Task description
Write out the records below once more, exactly and completely.

═══ Extracted records ═══

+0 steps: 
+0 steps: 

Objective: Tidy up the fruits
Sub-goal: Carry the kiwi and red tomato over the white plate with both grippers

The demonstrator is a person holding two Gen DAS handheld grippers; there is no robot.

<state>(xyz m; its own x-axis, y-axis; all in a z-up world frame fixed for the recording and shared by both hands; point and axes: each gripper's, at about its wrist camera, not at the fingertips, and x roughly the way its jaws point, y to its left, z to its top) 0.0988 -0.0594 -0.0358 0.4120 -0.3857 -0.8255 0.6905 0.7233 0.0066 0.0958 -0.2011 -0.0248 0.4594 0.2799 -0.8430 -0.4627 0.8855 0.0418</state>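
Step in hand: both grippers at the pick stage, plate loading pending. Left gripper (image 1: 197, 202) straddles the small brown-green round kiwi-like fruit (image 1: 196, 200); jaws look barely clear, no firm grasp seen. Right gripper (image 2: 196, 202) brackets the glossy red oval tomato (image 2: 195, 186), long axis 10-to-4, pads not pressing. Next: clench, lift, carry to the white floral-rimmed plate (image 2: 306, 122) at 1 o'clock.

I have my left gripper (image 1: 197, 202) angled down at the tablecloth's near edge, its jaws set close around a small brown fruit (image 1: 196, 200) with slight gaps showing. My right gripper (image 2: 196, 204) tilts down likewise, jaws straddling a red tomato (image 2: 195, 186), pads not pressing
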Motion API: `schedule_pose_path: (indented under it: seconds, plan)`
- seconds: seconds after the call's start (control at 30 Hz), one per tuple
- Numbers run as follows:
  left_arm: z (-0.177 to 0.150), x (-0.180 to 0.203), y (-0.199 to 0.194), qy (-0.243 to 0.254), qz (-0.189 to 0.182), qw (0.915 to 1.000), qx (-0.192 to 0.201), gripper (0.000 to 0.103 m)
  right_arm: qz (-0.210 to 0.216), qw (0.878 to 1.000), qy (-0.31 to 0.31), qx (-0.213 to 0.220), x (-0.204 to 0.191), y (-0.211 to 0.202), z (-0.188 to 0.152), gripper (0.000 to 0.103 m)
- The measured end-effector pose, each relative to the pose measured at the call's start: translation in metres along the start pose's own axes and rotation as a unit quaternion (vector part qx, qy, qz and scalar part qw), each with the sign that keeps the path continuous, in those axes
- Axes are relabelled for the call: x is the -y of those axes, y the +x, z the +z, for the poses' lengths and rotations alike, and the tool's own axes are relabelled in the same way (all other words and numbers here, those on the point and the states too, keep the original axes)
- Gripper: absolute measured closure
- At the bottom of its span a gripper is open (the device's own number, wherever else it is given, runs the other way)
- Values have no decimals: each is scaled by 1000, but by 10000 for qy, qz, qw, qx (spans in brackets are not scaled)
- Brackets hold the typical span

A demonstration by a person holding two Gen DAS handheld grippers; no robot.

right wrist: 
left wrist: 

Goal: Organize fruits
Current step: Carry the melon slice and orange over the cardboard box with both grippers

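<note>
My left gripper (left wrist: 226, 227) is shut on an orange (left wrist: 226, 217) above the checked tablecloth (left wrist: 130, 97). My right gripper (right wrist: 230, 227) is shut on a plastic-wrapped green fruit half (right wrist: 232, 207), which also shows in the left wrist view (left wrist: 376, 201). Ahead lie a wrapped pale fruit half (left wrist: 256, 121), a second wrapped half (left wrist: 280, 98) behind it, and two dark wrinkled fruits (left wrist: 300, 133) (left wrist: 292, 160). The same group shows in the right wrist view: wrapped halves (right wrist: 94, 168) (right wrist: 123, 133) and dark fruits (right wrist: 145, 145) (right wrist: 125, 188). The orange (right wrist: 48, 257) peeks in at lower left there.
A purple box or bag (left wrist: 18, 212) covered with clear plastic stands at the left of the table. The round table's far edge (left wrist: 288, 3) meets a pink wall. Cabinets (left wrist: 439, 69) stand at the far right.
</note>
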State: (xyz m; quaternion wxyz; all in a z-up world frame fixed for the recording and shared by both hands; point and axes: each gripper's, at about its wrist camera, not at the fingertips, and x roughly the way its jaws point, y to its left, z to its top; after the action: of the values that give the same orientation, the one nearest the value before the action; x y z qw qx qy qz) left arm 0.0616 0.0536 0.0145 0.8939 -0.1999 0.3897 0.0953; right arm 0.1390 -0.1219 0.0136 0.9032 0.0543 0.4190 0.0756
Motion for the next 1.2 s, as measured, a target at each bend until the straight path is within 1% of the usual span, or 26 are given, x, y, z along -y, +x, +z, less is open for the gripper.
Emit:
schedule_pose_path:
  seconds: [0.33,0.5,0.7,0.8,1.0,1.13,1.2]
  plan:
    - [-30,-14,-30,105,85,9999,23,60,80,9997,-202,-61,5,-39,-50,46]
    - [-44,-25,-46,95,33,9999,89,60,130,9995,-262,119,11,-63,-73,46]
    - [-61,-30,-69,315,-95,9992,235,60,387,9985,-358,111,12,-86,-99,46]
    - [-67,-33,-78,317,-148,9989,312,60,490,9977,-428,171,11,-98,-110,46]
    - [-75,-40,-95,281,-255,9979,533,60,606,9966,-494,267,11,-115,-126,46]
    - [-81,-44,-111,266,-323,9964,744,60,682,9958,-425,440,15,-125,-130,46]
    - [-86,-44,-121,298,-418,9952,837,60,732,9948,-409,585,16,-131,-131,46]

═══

Exercise answer
+0 steps: 
+0 steps: 

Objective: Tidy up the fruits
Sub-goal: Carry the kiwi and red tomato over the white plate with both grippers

The demonstrator is a person holding two Gen DAS handheld grippers; there is no robot.

<state>(xyz m; its own x-axis, y-axis; all in a z-up world frame fixed for the recording and shared by both hands; point and axes: each gripper's, at about its wrist camera, not at the fingertips, and x roughly the way its jaws point, y to its left, z to its top) 0.0988 -0.0594 -0.0358 0.4120 -0.3857 -0.8255 0.6905 0.7233 0.0066 0.0958 -0.2011 -0.0248 0.4594 0.2799 -0.8430 -0.4627 0.8855 0.0418</state>
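Step in hand: both grippers at the pick stage, plate loading pending. Left gripper (image 1: 197, 202) straddles the small brown-green round kiwi-like fruit (image 1: 196, 200); jaws look barely clear, no firm grasp seen. Right gripper (image 2: 196, 202) brackets the glossy red oval tomato (image 2: 195, 186), long axis 10-to-4, pads not pressing. Next: clench, lift, carry to the white floral-rimmed plate (image 2: 306, 122) at 1 o'clock.

I have my left gripper (image 1: 197, 202) angled down at the tablecloth's near edge, its jaws set close around a small brown fruit (image 1: 196, 200) with slight gaps showing. My right gripper (image 2: 196, 204) tilts down likewise, jaws straddling a red tomato (image 2: 195, 186), pads not pressing
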Motion API: `schedule_pose_path: (indented under it: seconds, plan)`
- seconds: seconds after the call's start (control at 30 Hz), one per tuple
- Numbers run as follows:
  left_arm: z (-0.177 to 0.150), x (-0.180 to 0.203), y (-0.199 to 0.194), qy (-0.243 to 0.254), qz (-0.189 to 0.182), qw (0.915 to 1.000), qx (-0.192 to 0.201), gripper (0.000 to 0.103 m)
  right_arm: qz (-0.210 to 0.216), qw (0.878 to 1.000), qy (-0.31 to 0.31), qx (-0.213 to 0.220), x (-0.204 to 0.191), y (-0.211 to 0.202), z (-0.188 to 0.152), gripper (0.000 to 0.103 m)
- The measured end-effector pose, each relative to the pose measured at the call's start: translation in metres along the start pose's own axes and rotation as a unit quaternion (vector part qx, qy, qz and scalar part qw), each with the sign that keeps the path continuous, in those axes
- Axes are relabelled for the call: x is the -y of those axes, y the +x, z the +z, for the poses' lengths and rotations alike, and the tool's own axes are relabelled in the same way (all other words and numbers here, those on the point and the states too, keep the original axes)
- Gripper: absolute measured closure
- At the bottom of its span a gripper is open (the device's own number, wherever else it is given, runs the other way)
- Values have no decimals: each is scaled by 1000, but by 10000 for qy, qz, qw, qx (spans in brackets are not scaled)
- Brackets hold the typical span

A demonstration by a person holding two Gen DAS handheld grippers; no robot.

right wrist: 
left wrist: 

Goal: Organize fruits
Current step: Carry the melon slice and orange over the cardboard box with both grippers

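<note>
My left gripper (left wrist: 226, 227) is shut on an orange (left wrist: 226, 217) above the checked tablecloth (left wrist: 130, 97). My right gripper (right wrist: 230, 227) is shut on a plastic-wrapped green fruit half (right wrist: 232, 207), which also shows in the left wrist view (left wrist: 376, 201). Ahead lie a wrapped pale fruit half (left wrist: 256, 121), a second wrapped half (left wrist: 280, 98) behind it, and two dark wrinkled fruits (left wrist: 300, 133) (left wrist: 292, 160). The same group shows in the right wrist view: wrapped halves (right wrist: 94, 168) (right wrist: 123, 133) and dark fruits (right wrist: 145, 145) (right wrist: 125, 188). The orange (right wrist: 48, 257) peeks in at lower left there.
A purple box or bag (left wrist: 18, 212) covered with clear plastic stands at the left of the table. The round table's far edge (left wrist: 288, 3) meets a pink wall. Cabinets (left wrist: 439, 69) stand at the far right.
</note>
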State: (xyz m; quaternion wxyz; all in a z-up world frame fixed for the recording and shared by both hands; point and axes: each gripper's, at about its wrist camera, not at the fingertips, and x roughly the way its jaws point, y to its left, z to its top; after the action: of the values that give the same orientation, the one nearest the value before the action; x y z qw qx qy qz) left arm 0.0616 0.0536 0.0145 0.8939 -0.1999 0.3897 0.0953; right arm 0.1390 -0.1219 0.0136 0.9032 0.0543 0.4190 0.0756
Motion for the next 1.2 s, as measured, a target at each bend until the straight path is within 1% of the usual span, or 26 are given, x, y, z along -y, +x, +z, less is open for the gripper.
Emit:
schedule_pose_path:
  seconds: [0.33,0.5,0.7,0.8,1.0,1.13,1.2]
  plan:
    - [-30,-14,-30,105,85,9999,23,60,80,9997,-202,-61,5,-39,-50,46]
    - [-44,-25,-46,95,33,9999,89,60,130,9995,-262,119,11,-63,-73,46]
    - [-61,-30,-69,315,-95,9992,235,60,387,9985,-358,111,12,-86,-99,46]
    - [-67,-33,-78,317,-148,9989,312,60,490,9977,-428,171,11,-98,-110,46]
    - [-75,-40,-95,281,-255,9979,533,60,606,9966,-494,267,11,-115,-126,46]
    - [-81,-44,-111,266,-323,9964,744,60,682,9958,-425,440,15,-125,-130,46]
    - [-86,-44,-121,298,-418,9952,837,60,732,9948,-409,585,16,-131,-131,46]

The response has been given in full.